Years later, System 7 confirms my love of Can

Today’s roundup:

  • system 7 [777]
  • tortoise [digest compendium of the tortoise’s world]
  • oasis [what’s the story morning glory]
  • styrofoam [a heart without a mind] single

A little story about System 7: back in summer of 1997, when only a handful of people knew what "mp3" meant, I ran across a song file called system 7-dizzy spoon on an old-school Hotline server. Being a Mac guy, I was intrigued by a band named after a defunct operating system. And being in the first year of college, I was susceptible to doing the typical college-age experimentation, so download it I did. I remember enjoying the song almost immediately, but because my musical world revolved mostly around rock at the time, I didn’t seek out any other material by the group and left it as a one-off in mt collection.

Then a funny thing happened three years later in summer of 2000. I discovered the most excellent german band of the 70s: Can. The last song on their 1972 album Ege Bamyasi is entitled Spoon and I think I nearly had an aneurysm of excitement the first time I heard heard it. I immediately recognized it as the same song as the Dizzy Spoon file. Rather, it was almost the same song. Dizzy Spoon turned out to be System 7’s contribution to the 1997 Can remix/tribute album Sacrilege.

Since then, Can has become one of my most respected and admired groups for its innovations and influence and I like to think that I was pre-destined to enjoy their music from the moment I downloaded that mislabeled mp3.

As for System 7, the group’s engaging ambient techno continues to entertain me, though 777 is one of their earlier efforts and is a little disappointing. "faydeaudeau" is the standout track and overall the album is decently mellow space out music, even if the composition is overly simple.

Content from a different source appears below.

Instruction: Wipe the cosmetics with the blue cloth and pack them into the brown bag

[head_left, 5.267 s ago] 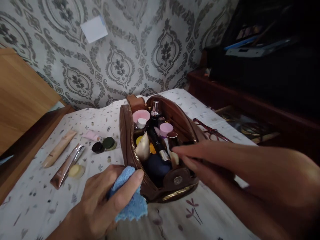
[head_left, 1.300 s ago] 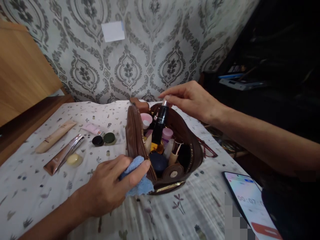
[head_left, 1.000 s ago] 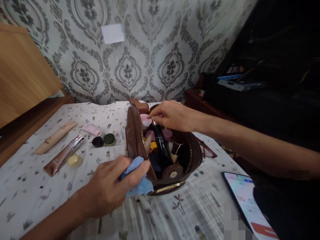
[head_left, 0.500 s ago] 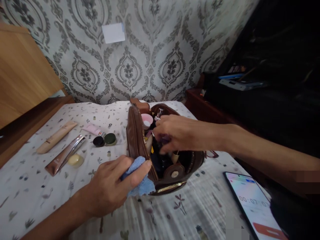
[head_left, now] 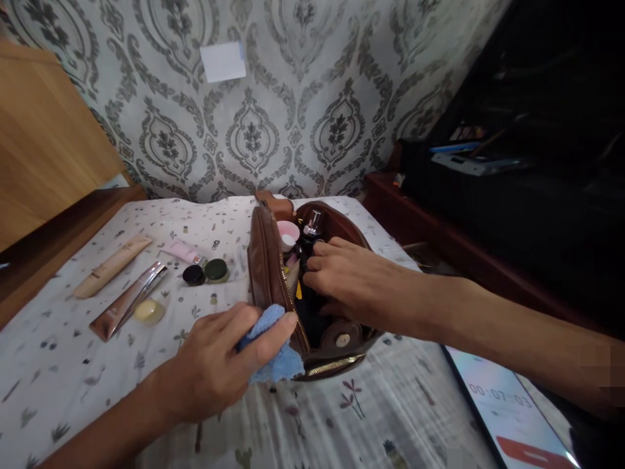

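A brown leather bag (head_left: pixel 263 267) stands unzipped on the patterned sheet. My left hand (head_left: pixel 222 355) is closed on a blue cloth (head_left: pixel 280 358) and rests against the bag's near left rim. My right hand (head_left: pixel 342 273) reaches into the bag with its fingers curled; what they hold, if anything, is hidden. Beside these fingers, inside the bag, stand a bottle with a shiny silver cap (head_left: pixel 312 225) and a round pink container (head_left: pixel 288 234). A snap flap (head_left: pixel 342 339) hangs at the near side of the opening. Deeper contents are dark and hard to make out.
Left of the bag lie a beige tube (head_left: pixel 112 267), a bronze tube (head_left: pixel 127 303), a small pink tube (head_left: pixel 183 251), a black lid (head_left: pixel 193 275), a dark green jar (head_left: pixel 216 270) and a cream-coloured jar (head_left: pixel 149 312). A phone (head_left: pixel 508 404) showing a timer lies at right.
My right hand has shifted slightly right and down inside the bag, uncovering more of the silver-capped bottle. My left hand stays in place with the cloth.
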Demonstrator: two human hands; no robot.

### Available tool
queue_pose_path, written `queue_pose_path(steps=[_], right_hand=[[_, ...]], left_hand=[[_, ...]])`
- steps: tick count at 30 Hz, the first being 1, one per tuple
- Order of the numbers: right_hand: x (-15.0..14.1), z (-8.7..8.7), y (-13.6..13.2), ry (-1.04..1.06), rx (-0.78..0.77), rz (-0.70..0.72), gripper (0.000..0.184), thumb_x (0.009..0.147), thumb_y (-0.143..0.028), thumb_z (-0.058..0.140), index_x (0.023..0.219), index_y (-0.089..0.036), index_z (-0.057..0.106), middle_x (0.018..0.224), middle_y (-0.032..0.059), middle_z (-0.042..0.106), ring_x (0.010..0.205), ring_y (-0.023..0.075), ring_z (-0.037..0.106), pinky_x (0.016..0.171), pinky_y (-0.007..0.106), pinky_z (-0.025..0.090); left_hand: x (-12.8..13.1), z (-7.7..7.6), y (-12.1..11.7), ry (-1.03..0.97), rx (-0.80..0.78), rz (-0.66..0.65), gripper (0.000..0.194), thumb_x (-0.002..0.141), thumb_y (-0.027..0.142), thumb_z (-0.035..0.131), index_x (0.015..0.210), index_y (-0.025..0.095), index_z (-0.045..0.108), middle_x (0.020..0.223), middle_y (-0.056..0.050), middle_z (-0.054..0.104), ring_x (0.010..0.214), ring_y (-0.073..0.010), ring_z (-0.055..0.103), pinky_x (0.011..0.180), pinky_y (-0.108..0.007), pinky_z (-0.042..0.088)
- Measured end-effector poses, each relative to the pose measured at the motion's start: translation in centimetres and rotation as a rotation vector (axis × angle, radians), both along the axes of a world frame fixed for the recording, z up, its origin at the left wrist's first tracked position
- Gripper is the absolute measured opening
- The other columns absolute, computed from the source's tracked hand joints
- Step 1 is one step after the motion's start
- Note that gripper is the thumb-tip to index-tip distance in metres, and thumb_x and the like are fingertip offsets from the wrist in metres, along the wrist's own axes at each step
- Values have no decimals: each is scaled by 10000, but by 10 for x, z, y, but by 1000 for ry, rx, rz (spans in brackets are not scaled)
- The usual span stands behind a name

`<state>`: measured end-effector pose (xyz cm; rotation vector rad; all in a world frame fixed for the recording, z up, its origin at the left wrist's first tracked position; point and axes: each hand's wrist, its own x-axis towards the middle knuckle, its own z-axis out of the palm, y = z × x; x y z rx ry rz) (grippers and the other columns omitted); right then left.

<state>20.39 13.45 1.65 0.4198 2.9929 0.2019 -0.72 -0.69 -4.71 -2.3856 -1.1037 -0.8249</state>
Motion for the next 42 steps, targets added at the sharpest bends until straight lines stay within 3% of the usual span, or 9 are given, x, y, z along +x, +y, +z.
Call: queue_pose_path(steps=[4, 6, 12, 20, 29, 31, 33, 37, 42], right_hand=[[4, 6, 3, 91, -92, -17, 52, 829, -149, 708, 804, -174, 671, 894, 61, 678, 860, 215, 550, 772, 346, 360], [7, 14, 2, 183, -140, -43, 143, 878, -120, 621, 749, -181, 637, 845, 51, 669, 815, 197, 544, 745, 328, 373], [21, 29, -9, 494, -114, -248, 214, 957, -243, 550, 763, -199, 627, 781, 53, 644, 735, 191, 565, 675, 314, 403], [18, -2, -50, 635, -118, -26, 291, 1024, -306, 454, 843, -219, 664, 848, 73, 688, 844, 236, 625, 802, 393, 511], [12, -13, -93, 910, -9, 7, 168, 970, -110, 529, 941, -179, 680, 977, 88, 736, 931, 217, 657, 834, 372, 563], [8, -23, -107, 961, -55, 22, 178, 971, -94, 522, 949, -164, 684, 953, 84, 740, 928, 203, 655, 843, 363, 564], [1, -35, -121, 1005, -127, 64, 219, 989, -93, 484, 930, -153, 686, 931, 80, 738, 900, 185, 642, 849, 349, 562], [-15, -59, -138, 860, -257, 108, 193, 967, -81, 536, 820, -146, 641, 856, 57, 694, 874, 178, 595, 831, 322, 540], [-21, -75, -139, 833, -240, 167, 132, 922, -74, 587, 813, -145, 614, 837, 45, 665, 849, 174, 558, 808, 309, 522]], left_hand=[[0, 0, 1, -5, -2, -3, 469, 1002, 106, 277, 1388, 158, 537, 966, -78, 600, 841, -144, 599, 673, -227, 522], [0, 1, 2, -4, -2, -12, 464, 1005, 111, 271, 1378, 148, 544, 953, -80, 598, 824, -145, 589, 654, -225, 511], [2, 5, 3, 4, 6, -13, 441, 1013, 120, 254, 1337, 133, 554, 910, -74, 579, 788, -150, 575, 616, -235, 494], [4, 9, 1, 65, 21, 34, 376, 1048, 207, 289, 1365, 145, 483, 836, -31, 526, 742, -141, 564, 565, -220, 488], [-15, -11, 8, -31, -3, 16, 483, 991, 134, 357, 1473, 129, 321, 1015, -78, 627, 878, -158, 610, 677, -241, 532], [-31, -13, 15, -45, -69, 131, 472, 958, 107, 359, 1427, 147, 392, 1078, -98, 624, 948, -178, 622, 731, -260, 545], [-49, -13, 22, -13, -187, 357, 470, 928, 91, 367, 1379, 172, 469, 1140, -107, 614, 1025, -211, 624, 792, -298, 555], [-81, -15, 34, 73, -363, 809, 424, 930, 96, 406, 1326, 161, 542, 1221, -137, 598, 1119, -280, 602, 888, -381, 545], [-96, -28, 38, 177, -497, 985, 381, 1004, 224, 409, 1358, 141, 523, 1208, -154, 619, 1099, -308, 614, 901, -420, 532]])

Speaking of early works, that Tortoise album is a bit difficult to handle, which is probably why I hadn’t listened to it for nearly 4 years. Digest Compendium is a collection of early singles and remixes, where the group seems more experimental, having not yet found their sound. As such, it’s uneven, and at times dull. Event though Tortoise is one of my favorite bands, I ended up removing a handful of songs from my library because I couldn’t see myself listening to them again. however, it did serve to remind me that I’ve been neglectful of the band lately. I had better rectify that soon.